É um órgão permanente, autônomo e não jurisdicional encarregado pela sociedade de zelar pelo cumprimento dos direitos da criança e do adolescente. Os Conselhos Tutelares são compostos por cidadãos que passam por um processo de escolha, por meio de voto de eleitores, e têm o objetivo de fazer valer, na prática, o Estatuto da Criança e do Adolescente (ECA). Além de defender os direitos de crianças e adolescentes, atuam nas localidades para solicitar serviços públicos e encaminhar denúncias de violações de direitos ao Ministério Público.

 

Sociedade civil mobilizada

Não apenas políticos, mas algumas entidades comunitárias também defendem publicamente candidaturas. É o caso do Coletivo Fala Alto, localizado no Alto de Santa Terezinha, que apontou um candidato na RPA da qual faz parte e em outras regiões, Douglas Albuquerque. De acordo com o coletivo, a escolha por publicizar o apoio tem como objetivo “assegurar que ali tenham pessoas não só comprometidos com essa questão, mas com a política em geral”.

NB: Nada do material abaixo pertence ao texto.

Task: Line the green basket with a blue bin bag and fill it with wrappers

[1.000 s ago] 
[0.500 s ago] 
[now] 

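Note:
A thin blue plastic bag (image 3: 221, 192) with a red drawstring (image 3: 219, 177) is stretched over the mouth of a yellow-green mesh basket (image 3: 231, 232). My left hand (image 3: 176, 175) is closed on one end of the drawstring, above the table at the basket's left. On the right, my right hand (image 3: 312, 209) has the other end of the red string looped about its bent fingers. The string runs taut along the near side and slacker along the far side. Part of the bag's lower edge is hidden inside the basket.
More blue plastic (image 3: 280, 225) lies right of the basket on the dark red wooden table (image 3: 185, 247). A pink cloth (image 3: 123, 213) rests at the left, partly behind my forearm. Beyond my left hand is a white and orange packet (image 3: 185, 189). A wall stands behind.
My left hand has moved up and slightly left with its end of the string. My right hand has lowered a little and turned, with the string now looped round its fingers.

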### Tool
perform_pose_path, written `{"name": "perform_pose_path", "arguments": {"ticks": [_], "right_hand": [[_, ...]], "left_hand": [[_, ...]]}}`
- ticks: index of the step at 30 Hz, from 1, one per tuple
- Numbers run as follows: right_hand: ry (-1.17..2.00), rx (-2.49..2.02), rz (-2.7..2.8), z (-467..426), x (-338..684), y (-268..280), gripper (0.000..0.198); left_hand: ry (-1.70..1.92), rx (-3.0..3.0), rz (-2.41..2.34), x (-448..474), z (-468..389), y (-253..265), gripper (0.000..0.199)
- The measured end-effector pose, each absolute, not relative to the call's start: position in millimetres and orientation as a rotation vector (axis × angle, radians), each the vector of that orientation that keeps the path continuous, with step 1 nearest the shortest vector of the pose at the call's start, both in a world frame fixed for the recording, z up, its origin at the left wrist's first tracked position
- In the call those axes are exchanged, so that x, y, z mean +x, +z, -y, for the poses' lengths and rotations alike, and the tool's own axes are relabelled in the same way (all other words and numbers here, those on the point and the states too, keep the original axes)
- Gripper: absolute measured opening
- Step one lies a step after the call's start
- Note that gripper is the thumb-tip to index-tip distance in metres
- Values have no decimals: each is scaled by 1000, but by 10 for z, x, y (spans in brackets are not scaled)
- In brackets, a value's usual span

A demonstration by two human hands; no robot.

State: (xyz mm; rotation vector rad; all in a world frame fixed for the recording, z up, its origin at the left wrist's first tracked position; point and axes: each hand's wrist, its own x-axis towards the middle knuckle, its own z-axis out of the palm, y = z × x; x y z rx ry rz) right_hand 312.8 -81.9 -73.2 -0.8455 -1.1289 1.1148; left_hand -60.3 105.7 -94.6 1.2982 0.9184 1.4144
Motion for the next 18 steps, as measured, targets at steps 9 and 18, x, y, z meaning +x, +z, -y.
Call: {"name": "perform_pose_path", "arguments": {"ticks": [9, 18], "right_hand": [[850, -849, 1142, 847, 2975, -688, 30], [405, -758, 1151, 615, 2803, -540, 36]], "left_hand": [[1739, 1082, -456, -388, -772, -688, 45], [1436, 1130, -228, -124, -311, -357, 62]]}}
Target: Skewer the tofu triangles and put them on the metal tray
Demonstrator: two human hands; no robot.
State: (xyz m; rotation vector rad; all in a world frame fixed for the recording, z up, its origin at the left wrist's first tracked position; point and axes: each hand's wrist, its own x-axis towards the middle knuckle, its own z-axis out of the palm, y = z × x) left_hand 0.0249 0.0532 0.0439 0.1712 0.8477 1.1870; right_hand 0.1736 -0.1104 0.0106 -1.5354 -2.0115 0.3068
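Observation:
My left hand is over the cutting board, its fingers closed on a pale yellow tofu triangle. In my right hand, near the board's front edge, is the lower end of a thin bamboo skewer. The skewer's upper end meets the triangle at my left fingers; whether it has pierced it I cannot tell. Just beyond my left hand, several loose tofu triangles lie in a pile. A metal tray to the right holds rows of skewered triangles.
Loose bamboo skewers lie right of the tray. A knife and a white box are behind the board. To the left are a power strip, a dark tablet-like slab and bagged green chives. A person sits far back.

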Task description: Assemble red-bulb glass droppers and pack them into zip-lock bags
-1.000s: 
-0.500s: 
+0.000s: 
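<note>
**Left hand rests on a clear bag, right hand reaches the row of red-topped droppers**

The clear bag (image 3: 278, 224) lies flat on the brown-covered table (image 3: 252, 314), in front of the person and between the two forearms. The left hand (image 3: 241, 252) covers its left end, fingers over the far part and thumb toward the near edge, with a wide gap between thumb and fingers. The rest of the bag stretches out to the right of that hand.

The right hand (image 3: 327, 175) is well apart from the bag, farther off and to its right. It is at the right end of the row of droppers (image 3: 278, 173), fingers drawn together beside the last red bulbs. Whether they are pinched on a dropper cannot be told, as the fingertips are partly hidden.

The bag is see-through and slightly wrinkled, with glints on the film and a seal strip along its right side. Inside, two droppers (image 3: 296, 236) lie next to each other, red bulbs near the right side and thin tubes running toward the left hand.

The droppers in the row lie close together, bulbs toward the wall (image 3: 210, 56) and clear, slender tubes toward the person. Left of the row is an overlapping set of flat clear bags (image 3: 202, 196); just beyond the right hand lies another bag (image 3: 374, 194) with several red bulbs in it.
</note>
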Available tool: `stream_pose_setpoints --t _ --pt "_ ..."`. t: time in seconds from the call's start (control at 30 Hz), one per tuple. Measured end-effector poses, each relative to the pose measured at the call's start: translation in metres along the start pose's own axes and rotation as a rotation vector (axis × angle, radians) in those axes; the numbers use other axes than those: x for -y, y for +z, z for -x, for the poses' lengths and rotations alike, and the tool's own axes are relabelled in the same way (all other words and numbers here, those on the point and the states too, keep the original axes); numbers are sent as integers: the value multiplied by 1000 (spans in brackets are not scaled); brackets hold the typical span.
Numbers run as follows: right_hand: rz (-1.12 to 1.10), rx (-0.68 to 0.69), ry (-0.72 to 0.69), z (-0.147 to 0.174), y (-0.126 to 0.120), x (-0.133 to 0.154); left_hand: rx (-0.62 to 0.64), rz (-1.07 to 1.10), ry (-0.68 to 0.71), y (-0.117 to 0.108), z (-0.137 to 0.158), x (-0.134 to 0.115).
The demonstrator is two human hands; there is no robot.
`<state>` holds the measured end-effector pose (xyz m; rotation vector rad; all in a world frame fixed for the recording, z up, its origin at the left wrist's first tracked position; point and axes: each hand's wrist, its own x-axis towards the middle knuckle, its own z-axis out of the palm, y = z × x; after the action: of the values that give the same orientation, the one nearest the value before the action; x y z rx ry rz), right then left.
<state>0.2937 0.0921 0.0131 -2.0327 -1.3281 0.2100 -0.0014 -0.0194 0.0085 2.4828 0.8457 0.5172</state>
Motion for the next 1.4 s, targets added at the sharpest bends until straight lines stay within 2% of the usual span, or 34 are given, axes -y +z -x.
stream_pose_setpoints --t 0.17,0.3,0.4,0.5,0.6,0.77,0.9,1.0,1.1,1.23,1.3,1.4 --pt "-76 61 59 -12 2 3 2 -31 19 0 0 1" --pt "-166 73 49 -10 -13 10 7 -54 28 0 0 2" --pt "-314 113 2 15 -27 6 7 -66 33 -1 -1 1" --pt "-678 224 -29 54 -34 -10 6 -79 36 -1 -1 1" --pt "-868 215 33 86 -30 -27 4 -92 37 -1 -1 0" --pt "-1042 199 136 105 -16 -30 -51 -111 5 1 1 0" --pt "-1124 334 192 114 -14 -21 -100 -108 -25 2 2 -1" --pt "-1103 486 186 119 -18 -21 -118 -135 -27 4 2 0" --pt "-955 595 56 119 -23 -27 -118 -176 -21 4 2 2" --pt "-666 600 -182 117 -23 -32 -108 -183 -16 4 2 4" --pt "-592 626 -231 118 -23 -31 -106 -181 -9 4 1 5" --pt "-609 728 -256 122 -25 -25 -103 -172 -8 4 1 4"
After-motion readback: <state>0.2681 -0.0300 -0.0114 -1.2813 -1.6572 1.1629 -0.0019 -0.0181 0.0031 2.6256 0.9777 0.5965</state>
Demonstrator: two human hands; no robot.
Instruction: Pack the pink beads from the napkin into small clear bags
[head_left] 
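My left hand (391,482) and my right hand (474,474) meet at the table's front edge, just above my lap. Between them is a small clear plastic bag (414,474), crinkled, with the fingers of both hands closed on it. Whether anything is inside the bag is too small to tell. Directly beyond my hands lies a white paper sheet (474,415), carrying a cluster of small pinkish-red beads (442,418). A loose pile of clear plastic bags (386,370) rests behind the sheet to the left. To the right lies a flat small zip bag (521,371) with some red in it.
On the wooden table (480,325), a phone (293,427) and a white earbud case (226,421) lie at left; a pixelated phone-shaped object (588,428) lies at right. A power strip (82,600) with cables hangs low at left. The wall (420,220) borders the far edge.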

Para os integrantes do Fala Alto, declarar apoio é uma forma de tentar resistir ao desmonte de políticas públicas voltadas para as crianças e adolescentes.”A gente decidiu apoiar porque se a gente não ocupa esses espaços, aqueles que são inimigos do povo ocuparão”, afirmaram em nota.

Natane Costa, ativista e integrante do Fala Alto, percebeu que a eleição deste ano tem tomado outro tom. Chamou a atenção dela o aumento de discursos com pautas conservadoras. Ela também “acha complicado ter uma boa ideia do perfil de quem está concorrendo” porque, segundo as regras do processo de eleição para o Conselho Tutelar, não é permitido que os candidatos apresentem uma plataforma, como nas eleições oficiais.

Religião no centro da disputa

Ao lado da briga política pelas vagas do Conselho Tutelar, grupos religiosos exercem cada vez mais influência na disputa. “Este ano tivemos uma quantidade maior de candidatos apresentando documentos de igrejas evangélicas para comprovar experiência em trabalhos sociais”. Embora esse tipo de documento não seja válido para a candidatura, porque o comprovante precisa ser de uma entidade registrada no Comdica, a presidente Ana Farias considera o fato como um indicativo do crescimento da participação dos evangélicos no Conselho Tutelar.

“A influência da religião nas eleições e também na atuação dos conselheiros é algo a se considerar. Embora não haja restrição de crenças para que a pessoa possa exercer o cargo, a laicidade é algo que deve pautar a atuação dos conselheiros”, considerou. Sylvia Siqueira, presidenta da Mirim Brasil, ONG que defende os direitos das crianças, adolescentes e jovens, alerta para o risco de questões religiosas e morais definirem a atuação dos profissionais que serão eleitos agora.

“A presença das igrejas evangélicas pentecostais é algo muito forte nas comunidades e, neste ponto, não surpreende uma maior presença dos evangélicos na disputa. Preocupa, entretanto, o discurso de muitos candidatos, baseado na defesa da família, mas que na verdade é em uma ideia de família. Aquela tradicional, com pai, mãe e filhos. Essa ideia preconcebida deixa de fora outras realidades, como as do LGBTI, por exemplo”.

Baixa participação feminina

Enquanto o domínio da religião e da política se estabelece, a participação feminina na eleição do Conselho Tutelar permanece tímida no Recife, onde a maioria dos candidatos são homens. Professora e educadora social, Lu Melo é candidata pela primeira vez ao Conselho Tutelar e diz estar acostumada a enfrentar desafios de se impor publicamente nas comunidades. Moradora de Campo Grande onde não há creche da prefeitura, ela considera que é mais difícil para mulheres ocuparem espaços de poder. “Como é que nós, mães, trabalhadoras, queremos trabalhar com a dificuldade dessa conjuntura política sem ter uma creche?”, questionou.

Na opinião de Lu, a composição dos conselhos com participação de mais mulheres seria um fator positivo para lidar com questões sensíveis, algo que está na rotina dos Conselhos Tutelares, e também conseguir sensibilizar mais pessoas para a proteção de crianças e adolescentes. “Temos um olhar diferenciado para a questão das meninas, por exemplo. O conselheiro não é bicho papão, mas às vezes pais e vizinhos não têm coragem de contar que uma criança está passando por uma situação de violência”, argumentou.